* [Task goal] Sort through the entries below and pull out lines containing the word "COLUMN".

━━━━━ Record set ━━━━━

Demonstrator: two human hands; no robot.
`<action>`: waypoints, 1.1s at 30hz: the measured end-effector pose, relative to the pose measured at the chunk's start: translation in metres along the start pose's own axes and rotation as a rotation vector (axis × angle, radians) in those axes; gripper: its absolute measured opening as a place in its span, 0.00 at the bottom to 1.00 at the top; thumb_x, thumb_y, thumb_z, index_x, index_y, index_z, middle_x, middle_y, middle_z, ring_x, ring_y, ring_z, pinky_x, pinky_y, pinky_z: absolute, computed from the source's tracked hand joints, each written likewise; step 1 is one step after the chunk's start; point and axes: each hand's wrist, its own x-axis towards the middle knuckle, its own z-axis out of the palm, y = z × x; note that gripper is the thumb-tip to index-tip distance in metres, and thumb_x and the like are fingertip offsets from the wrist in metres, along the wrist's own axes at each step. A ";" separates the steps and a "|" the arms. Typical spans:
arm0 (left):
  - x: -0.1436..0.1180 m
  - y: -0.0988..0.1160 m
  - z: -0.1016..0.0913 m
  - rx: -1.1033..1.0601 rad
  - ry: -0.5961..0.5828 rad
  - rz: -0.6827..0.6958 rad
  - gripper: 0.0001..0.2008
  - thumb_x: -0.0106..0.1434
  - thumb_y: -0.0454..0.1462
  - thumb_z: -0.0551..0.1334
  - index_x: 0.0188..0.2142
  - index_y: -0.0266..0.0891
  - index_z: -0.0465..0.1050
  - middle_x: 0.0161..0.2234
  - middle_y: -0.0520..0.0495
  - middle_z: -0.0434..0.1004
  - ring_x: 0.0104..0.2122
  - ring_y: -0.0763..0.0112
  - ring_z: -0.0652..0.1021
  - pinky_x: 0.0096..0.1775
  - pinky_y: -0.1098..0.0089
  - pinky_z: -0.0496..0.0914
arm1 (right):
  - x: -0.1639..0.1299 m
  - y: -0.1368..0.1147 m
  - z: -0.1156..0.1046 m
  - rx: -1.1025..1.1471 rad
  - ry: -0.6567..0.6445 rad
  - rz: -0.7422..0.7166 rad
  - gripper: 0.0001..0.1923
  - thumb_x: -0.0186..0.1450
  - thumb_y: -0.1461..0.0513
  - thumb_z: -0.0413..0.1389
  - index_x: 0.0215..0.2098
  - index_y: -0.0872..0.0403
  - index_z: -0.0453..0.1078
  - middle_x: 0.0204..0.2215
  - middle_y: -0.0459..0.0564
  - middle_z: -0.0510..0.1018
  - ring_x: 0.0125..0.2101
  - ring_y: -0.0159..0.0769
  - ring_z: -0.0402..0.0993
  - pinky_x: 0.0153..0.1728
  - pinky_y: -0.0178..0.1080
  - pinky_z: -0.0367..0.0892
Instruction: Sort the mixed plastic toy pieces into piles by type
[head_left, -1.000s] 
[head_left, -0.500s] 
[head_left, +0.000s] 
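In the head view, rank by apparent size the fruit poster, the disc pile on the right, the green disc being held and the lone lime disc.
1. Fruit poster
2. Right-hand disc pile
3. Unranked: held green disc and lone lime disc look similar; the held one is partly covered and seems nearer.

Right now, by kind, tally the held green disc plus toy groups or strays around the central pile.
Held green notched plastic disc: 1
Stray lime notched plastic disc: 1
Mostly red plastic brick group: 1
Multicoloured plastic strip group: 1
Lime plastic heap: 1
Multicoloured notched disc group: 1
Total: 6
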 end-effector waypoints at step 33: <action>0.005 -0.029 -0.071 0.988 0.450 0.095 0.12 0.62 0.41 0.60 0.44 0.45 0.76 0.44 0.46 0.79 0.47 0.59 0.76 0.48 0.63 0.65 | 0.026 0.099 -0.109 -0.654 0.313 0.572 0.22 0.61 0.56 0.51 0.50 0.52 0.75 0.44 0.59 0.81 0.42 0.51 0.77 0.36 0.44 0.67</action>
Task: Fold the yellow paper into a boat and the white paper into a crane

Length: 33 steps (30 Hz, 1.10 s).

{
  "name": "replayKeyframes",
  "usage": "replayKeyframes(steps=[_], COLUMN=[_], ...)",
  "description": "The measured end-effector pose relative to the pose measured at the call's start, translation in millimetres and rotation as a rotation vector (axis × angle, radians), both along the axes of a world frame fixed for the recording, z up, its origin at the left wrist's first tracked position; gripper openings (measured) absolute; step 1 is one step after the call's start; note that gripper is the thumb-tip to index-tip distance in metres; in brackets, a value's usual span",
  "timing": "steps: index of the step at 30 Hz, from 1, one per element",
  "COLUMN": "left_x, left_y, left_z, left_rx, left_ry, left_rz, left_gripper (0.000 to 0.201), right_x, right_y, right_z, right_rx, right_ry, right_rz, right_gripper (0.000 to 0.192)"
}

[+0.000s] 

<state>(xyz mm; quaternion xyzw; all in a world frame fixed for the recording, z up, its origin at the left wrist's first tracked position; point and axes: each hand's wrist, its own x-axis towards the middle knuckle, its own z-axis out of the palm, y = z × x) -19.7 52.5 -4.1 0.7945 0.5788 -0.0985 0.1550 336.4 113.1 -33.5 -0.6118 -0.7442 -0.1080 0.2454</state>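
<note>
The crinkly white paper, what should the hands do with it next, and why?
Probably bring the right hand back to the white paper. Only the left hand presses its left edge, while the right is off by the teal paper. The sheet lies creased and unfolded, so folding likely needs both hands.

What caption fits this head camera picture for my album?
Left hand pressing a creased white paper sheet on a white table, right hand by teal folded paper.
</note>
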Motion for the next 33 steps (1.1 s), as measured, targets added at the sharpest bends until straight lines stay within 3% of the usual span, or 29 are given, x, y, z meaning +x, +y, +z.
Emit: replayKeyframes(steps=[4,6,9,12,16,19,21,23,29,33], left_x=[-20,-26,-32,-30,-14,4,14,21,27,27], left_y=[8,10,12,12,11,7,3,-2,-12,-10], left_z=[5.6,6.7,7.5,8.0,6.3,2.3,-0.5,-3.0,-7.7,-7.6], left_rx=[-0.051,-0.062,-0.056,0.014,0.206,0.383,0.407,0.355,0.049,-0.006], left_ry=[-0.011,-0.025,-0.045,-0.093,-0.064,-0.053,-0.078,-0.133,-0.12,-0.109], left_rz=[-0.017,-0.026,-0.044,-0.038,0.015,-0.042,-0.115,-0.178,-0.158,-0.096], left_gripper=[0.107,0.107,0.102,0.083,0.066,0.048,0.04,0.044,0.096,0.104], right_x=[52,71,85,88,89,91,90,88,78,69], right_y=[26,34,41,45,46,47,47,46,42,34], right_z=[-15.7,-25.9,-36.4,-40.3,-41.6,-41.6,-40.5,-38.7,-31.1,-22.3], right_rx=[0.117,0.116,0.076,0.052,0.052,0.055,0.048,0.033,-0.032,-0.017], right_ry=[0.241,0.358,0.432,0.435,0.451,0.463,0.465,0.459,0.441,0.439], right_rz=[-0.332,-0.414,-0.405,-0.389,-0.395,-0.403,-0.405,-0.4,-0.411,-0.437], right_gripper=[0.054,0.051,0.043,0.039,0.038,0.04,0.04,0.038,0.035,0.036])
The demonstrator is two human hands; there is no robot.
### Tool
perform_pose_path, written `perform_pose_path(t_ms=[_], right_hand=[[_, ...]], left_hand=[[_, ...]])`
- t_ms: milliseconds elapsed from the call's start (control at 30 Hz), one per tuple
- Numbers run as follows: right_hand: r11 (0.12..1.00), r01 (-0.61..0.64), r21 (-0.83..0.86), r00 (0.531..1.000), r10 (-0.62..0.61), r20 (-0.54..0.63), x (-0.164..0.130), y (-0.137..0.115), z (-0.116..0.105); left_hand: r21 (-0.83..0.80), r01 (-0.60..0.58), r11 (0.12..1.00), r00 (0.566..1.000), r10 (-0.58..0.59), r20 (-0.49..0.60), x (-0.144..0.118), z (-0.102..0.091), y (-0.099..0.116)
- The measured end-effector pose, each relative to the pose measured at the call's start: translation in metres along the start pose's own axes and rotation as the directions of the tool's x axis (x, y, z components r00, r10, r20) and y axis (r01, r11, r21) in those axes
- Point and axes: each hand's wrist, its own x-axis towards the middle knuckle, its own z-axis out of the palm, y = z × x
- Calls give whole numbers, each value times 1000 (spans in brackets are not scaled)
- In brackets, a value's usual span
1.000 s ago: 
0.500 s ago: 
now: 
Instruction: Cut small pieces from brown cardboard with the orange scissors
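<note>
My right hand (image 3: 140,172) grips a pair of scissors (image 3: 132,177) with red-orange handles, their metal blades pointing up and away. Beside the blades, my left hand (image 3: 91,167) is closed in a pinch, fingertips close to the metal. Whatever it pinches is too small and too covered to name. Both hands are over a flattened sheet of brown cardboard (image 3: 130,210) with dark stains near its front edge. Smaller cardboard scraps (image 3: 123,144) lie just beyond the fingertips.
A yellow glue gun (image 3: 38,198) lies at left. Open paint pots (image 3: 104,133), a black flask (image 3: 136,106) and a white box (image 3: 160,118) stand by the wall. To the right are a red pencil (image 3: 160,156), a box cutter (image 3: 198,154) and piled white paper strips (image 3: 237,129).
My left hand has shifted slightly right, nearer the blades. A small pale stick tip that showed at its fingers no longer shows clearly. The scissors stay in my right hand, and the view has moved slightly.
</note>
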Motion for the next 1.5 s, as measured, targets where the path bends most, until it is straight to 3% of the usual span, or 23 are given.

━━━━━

* [Response to the exercise]
  "usage": "replayKeyframes(steps=[_], COLUMN=[_], ...)",
  "COLUMN": "left_x, left_y, left_z, left_rx, left_ry, left_rz, left_gripper (0.000 to 0.201), right_x, right_y, right_z, right_rx, right_ry, right_rz, right_gripper (0.000 to 0.192)"

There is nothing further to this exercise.